Last month in Abuja at the National Conference of Strengthening Democracy in Nigeria, which was aimed at discussing pathways to good governance and political integrity in the country, El-Rufai, among other things, said that Obi had informed him that like the PDP – which is enmeshed in crisis – mercenaries were hired to cause crisis in the Labour Party.
“There are internal mercenaries in the PDP, hired and motivated to destroy the party.
“The Labour Party is also facing similar issues. Peter Obi himself told me, ‘I don’t know what’s happening in the party I contested with’,” he said.
What will, however, throw a spanner in the works of such bold joining of political forces between El-Rufai and Obi is the perception of the former among the latter’s supporters, the Obidient movement.
Coming from the APC, El-Rufai is a known opponent of the Obidient movement and will be viewed as an Obi enemy but, be that as it may, the National Coordinator of the Obidient movement, Tanko Yunusa, says there is no cause for alarm.
Yunusa, when he was asked whether El-Rufai would be welcomed to the Labour Party considering that Obi has been made the party’s flag bearer-in-waiting, clarified that he does not speak for the Labour Party.
The 2019 presidential candidate of the National Conscience Party said El-Rufai would, without doubt, be welcomed to the Obidient movement.
Yunusa added that the APC chieftain can work with Obi on the condition that he (El-Rufai) shared the “aspirations and principles” that were behind the movement.
“I cannot speak for the Labour Party. I don’t speak for the Labour Party at the moment. I only major my words on the Obidient movement, specifically.
“So, if El-Rufai wants to join us in the Obidient movement, he is more than welcome.
“And as long as he shares the aspirations and principles that are behind the Obidient movement, which are what we are housing ourselves with right now, he is more than welcome (to work with Obi).”
A political strategist, Muyiwa Bello, said of El-Rufai, “His spirit and soul have left the APC but his body is with the ruling party.
“Do you know what every politician is doing now?
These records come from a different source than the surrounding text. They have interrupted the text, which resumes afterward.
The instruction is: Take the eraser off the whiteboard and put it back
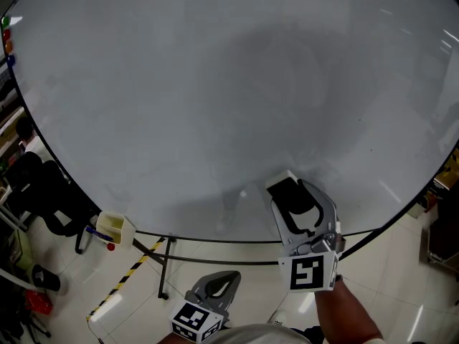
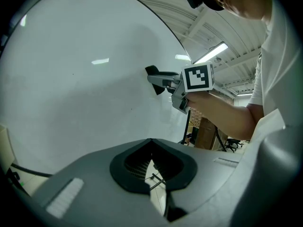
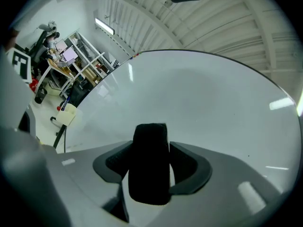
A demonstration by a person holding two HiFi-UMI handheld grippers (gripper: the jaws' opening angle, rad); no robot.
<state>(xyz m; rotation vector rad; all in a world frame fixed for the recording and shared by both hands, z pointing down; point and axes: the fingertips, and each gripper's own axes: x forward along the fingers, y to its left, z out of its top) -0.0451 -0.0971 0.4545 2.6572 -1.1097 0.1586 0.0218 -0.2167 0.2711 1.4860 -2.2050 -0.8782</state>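
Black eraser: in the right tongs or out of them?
In: the black felt eraser sits pinched between the right tongs, facing the white whiteboard. Board contact: cannot tell.

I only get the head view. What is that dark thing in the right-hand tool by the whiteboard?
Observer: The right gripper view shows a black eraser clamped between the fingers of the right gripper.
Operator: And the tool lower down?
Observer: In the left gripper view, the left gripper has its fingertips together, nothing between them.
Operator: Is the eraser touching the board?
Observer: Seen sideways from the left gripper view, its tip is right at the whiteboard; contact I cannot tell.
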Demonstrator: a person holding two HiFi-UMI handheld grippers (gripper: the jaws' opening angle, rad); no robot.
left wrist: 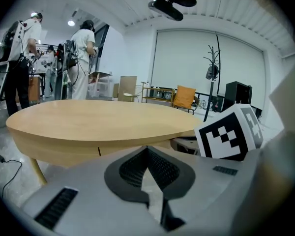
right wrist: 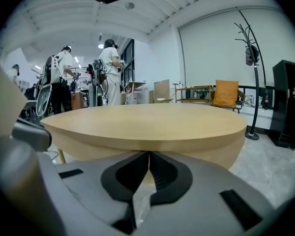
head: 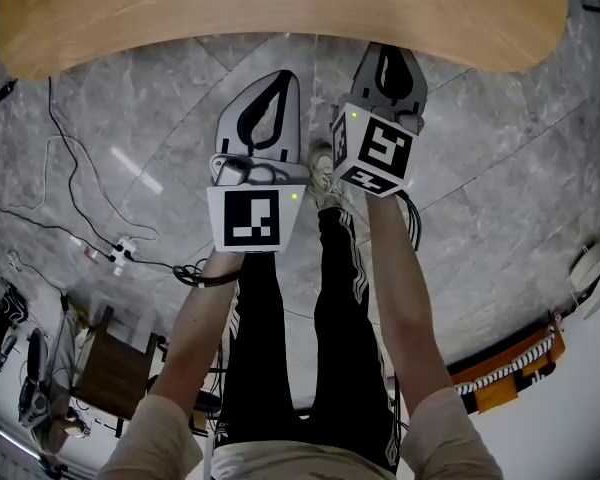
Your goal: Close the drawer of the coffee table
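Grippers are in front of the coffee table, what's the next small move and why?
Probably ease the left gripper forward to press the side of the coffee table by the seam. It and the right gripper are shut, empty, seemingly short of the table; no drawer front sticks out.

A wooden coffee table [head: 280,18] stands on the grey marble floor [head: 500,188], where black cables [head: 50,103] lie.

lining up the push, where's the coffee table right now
The coffee table spans the top of the head view, directly ahead of both tools; the right tool comes close to its near edge, the left tool sits farther back.
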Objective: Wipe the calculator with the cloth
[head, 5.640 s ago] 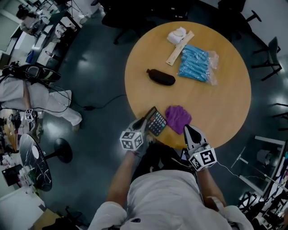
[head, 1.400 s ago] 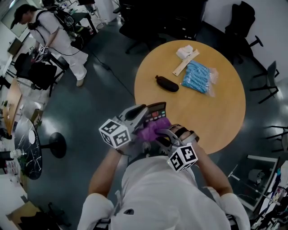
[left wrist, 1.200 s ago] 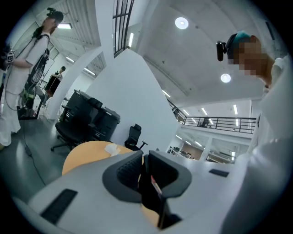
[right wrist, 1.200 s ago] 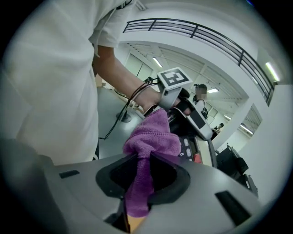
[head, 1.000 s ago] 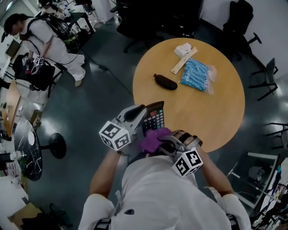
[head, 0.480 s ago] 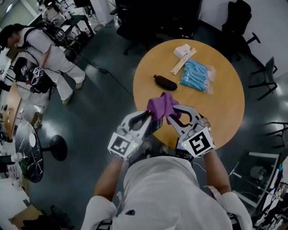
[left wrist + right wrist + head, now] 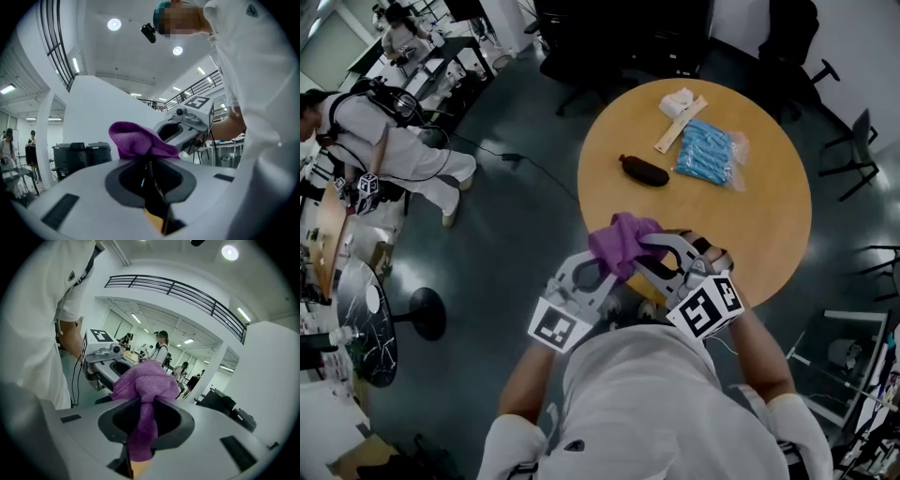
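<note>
In the head view both grippers are lifted in front of my chest, off the near edge of the round table (image 7: 769, 216). My left gripper (image 7: 602, 265) is shut on the calculator, which is hidden under the cloth there. In the left gripper view the calculator (image 7: 151, 183) shows edge-on as a thin dark slab between the jaws. My right gripper (image 7: 643, 247) is shut on the purple cloth (image 7: 619, 241), which is bunched over the calculator's far end. A strip of the cloth (image 7: 143, 394) runs down between the right gripper's jaws.
On the table's far side lie a black pouch (image 7: 642, 171), a blue packet (image 7: 705, 152) and a white roll with a wooden ruler (image 7: 678, 105). Dark chairs (image 7: 853, 141) ring the table. A person (image 7: 384, 131) stands at the left, near a floor cable (image 7: 525, 159).
Both grippers have risen and drawn in toward my chest. The calculator has rolled from face-up to edge-on. The cloth has gone from below the calculator to over its far end.
</note>
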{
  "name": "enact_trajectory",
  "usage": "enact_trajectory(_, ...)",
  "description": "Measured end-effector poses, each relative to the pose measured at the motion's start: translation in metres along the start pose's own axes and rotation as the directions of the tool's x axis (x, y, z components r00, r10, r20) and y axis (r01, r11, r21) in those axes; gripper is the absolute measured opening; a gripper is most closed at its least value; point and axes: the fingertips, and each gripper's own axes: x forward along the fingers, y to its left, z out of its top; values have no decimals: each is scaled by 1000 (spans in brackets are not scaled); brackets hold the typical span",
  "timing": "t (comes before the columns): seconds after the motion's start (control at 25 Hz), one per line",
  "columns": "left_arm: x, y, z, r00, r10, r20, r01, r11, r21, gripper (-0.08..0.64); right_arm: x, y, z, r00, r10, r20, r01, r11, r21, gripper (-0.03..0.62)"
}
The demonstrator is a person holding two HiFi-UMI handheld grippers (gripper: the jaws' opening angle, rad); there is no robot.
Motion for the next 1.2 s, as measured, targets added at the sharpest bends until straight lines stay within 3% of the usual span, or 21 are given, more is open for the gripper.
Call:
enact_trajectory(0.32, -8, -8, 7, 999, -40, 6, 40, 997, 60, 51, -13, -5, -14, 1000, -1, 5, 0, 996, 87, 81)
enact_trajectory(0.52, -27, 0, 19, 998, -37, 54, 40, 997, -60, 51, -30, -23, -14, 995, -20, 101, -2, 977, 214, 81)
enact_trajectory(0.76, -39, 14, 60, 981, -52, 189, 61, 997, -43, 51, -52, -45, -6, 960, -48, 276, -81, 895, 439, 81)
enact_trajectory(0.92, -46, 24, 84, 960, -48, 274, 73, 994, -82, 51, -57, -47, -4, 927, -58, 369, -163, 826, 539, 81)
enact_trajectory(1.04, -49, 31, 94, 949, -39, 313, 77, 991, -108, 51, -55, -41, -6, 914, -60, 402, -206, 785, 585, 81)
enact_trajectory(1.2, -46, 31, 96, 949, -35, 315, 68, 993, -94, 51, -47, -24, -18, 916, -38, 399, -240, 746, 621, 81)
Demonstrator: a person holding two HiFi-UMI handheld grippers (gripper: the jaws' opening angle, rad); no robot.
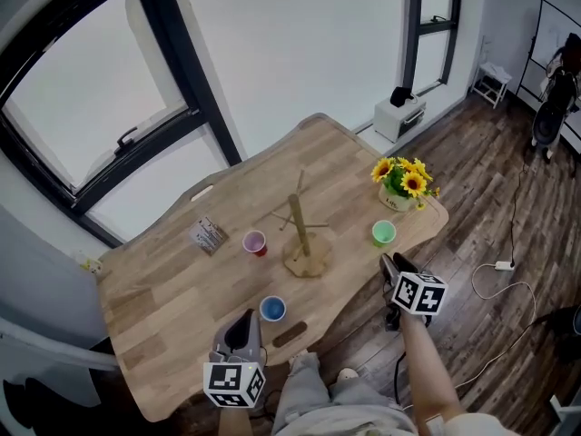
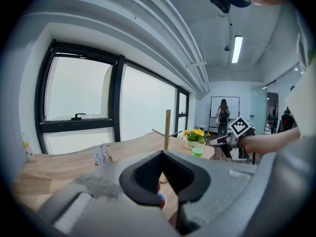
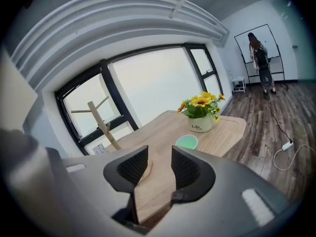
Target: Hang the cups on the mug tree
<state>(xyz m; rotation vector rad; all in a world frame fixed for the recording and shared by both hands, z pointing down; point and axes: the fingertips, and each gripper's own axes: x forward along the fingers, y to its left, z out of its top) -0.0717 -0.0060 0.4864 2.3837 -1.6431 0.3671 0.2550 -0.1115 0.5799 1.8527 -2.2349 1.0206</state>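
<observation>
A bare wooden mug tree (image 1: 300, 229) stands mid-table. Three cups sit upright on the table around it: a pink one (image 1: 255, 242) to its left, a blue one (image 1: 272, 309) near the front edge, and a green one (image 1: 383, 233) to its right. My left gripper (image 1: 243, 322) is at the front edge just left of the blue cup, shut with nothing in it (image 2: 162, 154); the blue cup (image 2: 161, 199) peeks out under its jaws. My right gripper (image 1: 392, 262) hovers off the table's right edge, open and empty (image 3: 159, 154), pointing toward the green cup (image 3: 186, 142).
A pot of sunflowers (image 1: 402, 184) stands at the table's right corner behind the green cup. A small card box (image 1: 210, 235) lies left of the pink cup. Windows run along the far side, and a cable trails over the wooden floor (image 1: 508, 271) at right.
</observation>
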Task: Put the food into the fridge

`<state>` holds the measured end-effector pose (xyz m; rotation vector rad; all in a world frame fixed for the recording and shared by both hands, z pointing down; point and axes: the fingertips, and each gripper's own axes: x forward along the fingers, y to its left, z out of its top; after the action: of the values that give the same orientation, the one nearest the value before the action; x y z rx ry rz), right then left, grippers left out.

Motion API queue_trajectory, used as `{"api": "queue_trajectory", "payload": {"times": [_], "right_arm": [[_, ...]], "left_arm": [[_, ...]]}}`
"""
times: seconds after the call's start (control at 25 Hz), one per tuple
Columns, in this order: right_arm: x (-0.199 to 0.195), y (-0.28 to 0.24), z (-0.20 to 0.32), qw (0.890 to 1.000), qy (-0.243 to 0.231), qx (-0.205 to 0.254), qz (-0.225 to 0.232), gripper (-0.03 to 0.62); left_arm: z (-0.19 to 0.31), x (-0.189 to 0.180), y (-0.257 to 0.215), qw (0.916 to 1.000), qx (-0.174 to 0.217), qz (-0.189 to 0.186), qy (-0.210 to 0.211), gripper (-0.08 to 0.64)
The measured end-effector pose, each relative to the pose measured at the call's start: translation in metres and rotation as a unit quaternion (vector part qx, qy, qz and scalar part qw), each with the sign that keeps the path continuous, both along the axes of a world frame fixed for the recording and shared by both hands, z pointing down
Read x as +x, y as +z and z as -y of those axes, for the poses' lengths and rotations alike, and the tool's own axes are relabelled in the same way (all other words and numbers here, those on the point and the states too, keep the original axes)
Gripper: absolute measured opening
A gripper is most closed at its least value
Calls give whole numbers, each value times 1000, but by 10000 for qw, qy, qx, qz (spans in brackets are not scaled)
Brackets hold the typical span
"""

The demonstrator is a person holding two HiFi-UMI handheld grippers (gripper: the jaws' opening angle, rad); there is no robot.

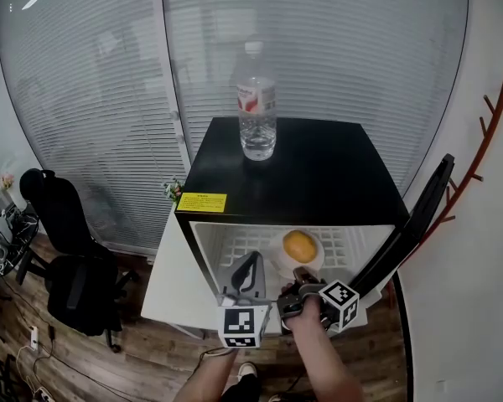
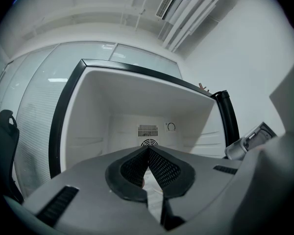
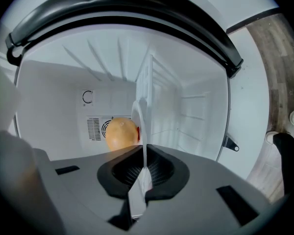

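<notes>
A small black fridge [image 1: 293, 170] stands with its door [image 1: 412, 224] swung open to the right. Inside its white compartment [image 2: 147, 111] lies a white plate [image 1: 278, 262] with an orange [image 1: 300, 245] on it. My right gripper [image 1: 298, 286] is shut on the plate's near rim. In the right gripper view the plate [image 3: 140, 124] shows edge-on between the pads of that gripper [image 3: 144, 173], with the orange [image 3: 121, 134] to its left. My left gripper [image 1: 250, 271] hangs at the fridge mouth, left of the plate. It [image 2: 148, 154] is shut with nothing in it.
A clear water bottle [image 1: 256, 103] stands on the fridge top. A black office chair [image 1: 67, 249] is on the wooden floor to the left. Glass walls with blinds [image 1: 92, 99] stand behind. A fan grille [image 2: 148, 130] is on the fridge's back wall.
</notes>
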<state>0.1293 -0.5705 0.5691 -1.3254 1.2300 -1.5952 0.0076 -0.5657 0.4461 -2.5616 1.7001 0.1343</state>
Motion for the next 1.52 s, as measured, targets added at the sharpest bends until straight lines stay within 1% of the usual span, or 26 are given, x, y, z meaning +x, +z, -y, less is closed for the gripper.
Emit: {"api": "queue_trajectory", "payload": {"times": [0.36,0.76,0.8,0.92,1.12,1.32,1.52], "right_arm": [[-2,0,7,10000,45,55,-4,38],[0,-5,7,9995,118,263,99,39],[0,-6,7,9994,133,301,96,44],[1,-11,7,9991,142,394,108,116],[0,-12,5,9990,40,450,75,161],[1,-13,-1,9984,47,537,153,184],[-1,-14,-10,9982,-1,562,217,187]], "left_arm": [[0,-4,4,10000,-65,4,-52,26],[-4,-4,2,9999,-42,64,-72,26],[-4,-5,2,9999,-41,64,-81,26],[-4,-6,2,9999,-42,58,-99,26],[-5,-4,-1,9999,-17,55,-97,26],[-8,-1,-4,10000,10,55,-69,26],[-14,0,-6,10000,5,40,-80,26]]}}
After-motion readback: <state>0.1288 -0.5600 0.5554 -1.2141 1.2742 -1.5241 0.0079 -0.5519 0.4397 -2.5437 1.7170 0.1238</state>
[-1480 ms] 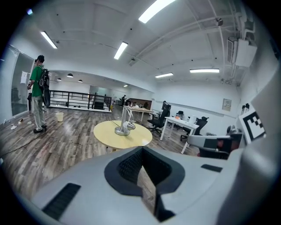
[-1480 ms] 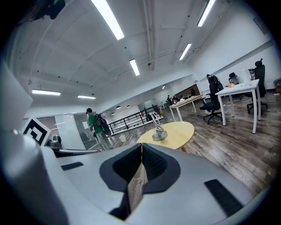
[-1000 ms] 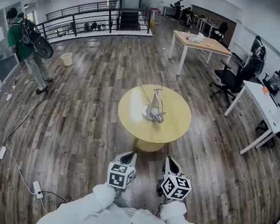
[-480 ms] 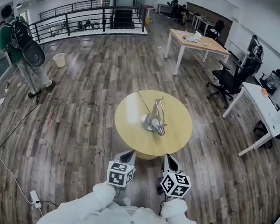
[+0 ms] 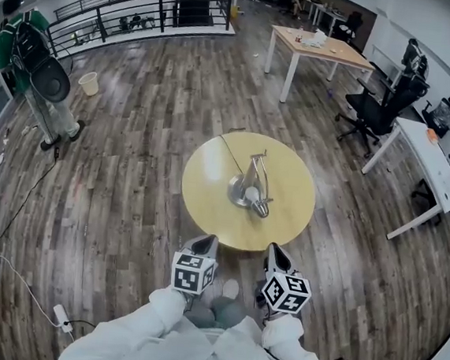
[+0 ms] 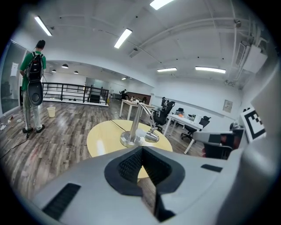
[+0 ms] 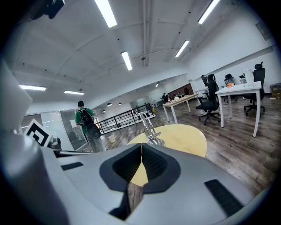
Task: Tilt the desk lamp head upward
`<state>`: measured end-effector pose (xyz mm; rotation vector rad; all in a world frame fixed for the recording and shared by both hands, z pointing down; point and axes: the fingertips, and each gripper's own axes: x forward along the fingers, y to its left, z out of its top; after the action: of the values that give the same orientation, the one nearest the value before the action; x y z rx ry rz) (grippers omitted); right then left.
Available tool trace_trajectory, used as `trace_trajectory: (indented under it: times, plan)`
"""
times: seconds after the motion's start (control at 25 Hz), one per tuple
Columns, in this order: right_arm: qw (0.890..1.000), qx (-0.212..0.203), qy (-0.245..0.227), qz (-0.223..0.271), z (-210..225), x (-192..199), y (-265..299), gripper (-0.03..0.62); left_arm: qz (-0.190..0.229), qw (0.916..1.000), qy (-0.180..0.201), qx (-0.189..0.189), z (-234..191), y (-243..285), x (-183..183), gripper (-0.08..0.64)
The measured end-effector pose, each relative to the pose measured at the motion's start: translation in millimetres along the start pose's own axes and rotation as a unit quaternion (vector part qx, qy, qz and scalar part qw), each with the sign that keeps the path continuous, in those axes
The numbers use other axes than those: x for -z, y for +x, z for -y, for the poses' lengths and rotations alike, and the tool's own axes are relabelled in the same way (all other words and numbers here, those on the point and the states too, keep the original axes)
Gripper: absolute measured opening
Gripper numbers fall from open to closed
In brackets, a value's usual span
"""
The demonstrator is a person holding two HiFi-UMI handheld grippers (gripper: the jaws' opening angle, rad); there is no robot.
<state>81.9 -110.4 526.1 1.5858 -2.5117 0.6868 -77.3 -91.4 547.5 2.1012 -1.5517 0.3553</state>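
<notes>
The desk lamp [image 5: 250, 187] is placed mid round table [image 5: 211, 162], at 12 o'clock from the left gripper [image 5: 206, 244] and right gripper [image 5: 275, 254]. Both are pressed together and empty. If its low head [image 5: 260, 209] is pushed with the base not held, the lamp may be tipped.

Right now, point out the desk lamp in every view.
Head view: desk lamp at centre, on the round yellow table.
Left gripper view: near centre, just above the shut left tool.
Right gripper view: near centre, small, above the shut right tool.
Shared landmark: the round yellow table.
</notes>
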Motion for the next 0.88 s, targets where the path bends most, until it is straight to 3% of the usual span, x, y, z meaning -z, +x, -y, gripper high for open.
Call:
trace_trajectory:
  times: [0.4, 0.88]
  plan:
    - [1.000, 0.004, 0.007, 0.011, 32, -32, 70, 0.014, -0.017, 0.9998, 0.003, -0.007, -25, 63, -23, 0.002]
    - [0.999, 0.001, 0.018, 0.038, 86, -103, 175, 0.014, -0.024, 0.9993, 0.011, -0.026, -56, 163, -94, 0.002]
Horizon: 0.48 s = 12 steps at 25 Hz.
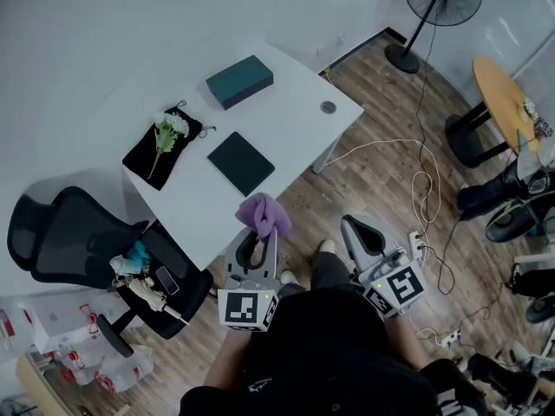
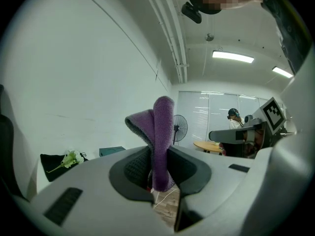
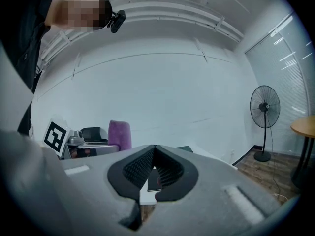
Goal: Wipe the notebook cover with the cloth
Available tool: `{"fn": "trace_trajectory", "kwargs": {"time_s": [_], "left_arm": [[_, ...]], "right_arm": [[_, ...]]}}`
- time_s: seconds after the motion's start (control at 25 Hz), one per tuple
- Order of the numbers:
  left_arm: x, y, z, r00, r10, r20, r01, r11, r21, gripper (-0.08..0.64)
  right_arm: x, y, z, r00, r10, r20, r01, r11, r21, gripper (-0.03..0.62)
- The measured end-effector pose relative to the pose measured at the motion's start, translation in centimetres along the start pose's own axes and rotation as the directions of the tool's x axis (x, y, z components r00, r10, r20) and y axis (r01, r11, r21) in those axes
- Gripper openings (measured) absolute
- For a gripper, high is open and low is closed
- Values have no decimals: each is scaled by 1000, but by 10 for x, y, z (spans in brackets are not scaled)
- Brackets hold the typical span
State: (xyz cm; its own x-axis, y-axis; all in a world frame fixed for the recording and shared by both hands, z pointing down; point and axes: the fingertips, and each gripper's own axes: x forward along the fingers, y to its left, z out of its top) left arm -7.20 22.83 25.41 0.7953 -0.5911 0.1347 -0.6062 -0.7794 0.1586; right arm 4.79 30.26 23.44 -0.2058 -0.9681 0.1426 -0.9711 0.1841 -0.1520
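Low in the frame, our left gripper (image 1: 257, 243) has its jaws pinching a fold of the soft purple cloth (image 1: 264, 213), which looks limp and light. Our right gripper (image 1: 362, 232) is empty, jaws pressed together. Beyond, centre-left, the flat dark-green square notebook (image 1: 240, 163) lies on the white worktop (image 1: 295, 102). We judge it stiff and liable to slide, so we would steady an edge.

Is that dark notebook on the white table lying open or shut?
Shut: the notebook lies flat on the table, showing one plain dark cover, with no pages visible.
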Motion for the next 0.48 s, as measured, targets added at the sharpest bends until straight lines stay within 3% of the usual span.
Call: {"fn": "trace_trajectory", "kwargs": {"time_s": [0.24, 0.48], "left_arm": [[-1, 29, -3, 995, 100, -3, -100, 995, -8, 80], [20, 58, 1, 976, 216, 17, -216, 976, -20, 81]], "right_arm": [[33, -8, 5, 998, 62, 12, -62, 998, -8, 5], [82, -23, 10, 984, 181, 4, -180, 983, -30, 5]]}}
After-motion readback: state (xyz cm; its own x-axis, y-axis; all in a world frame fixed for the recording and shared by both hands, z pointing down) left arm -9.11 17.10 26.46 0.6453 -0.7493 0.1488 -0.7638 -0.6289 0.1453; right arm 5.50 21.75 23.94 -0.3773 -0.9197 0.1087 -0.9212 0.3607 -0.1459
Politicians now are either strategising or restrategising, and as we are approaching 2027, if you wait to devise a course of action that will make you stay afloat, you will be swept away by political currents.
“This is why I don’t blame El-Rufai. He is fighting for his political future and will swim with sharks if necessary. But that said, the Labour Party will do him no good.
“What I don’t understand is why he is fighting the President. The President has never lost an election before and 2027 will cement that legacy.
“The President, when he didn’t enjoy power of incumbency, won the 2023 presidential election against all the odds. What do you think will happen if he seeks reelection in 2027? He will likely beat all-comers.
“Tinubu is politically more powerful now and Nigerians are starting to embrace his reforms. So, good luck to El-Rufai if he decides to join the Labour Party.”
Another analyst, Reginald Anene, said that even if El-Rufai was Obi’s running mate in the 2027 presidential election, the ticket would turn into a fiasco because the former Kaduna Governor does not rank among “the top ten real Northern political powers.”
Anene added, “Even in his Kaduna State, El-Rufai has lost relevance. He will never ever be able to win Kaduna South that is populated by Christians, because they detest him and Tinubu’s tenure has favoured southern Kaduna.
“So, where is this so-called influence of El-Rufai coming from?
“Kano is between Abdullahi Ganduje and Rabiu Kwankwaso.
“You go to Sokoto, it is Aminu Tambuwal and in the North East, El-Rufai cannot even encroach there – Borno State is under lock and key for Vice President, Kashim Shettima, and current Governor, Babagana Zulum.”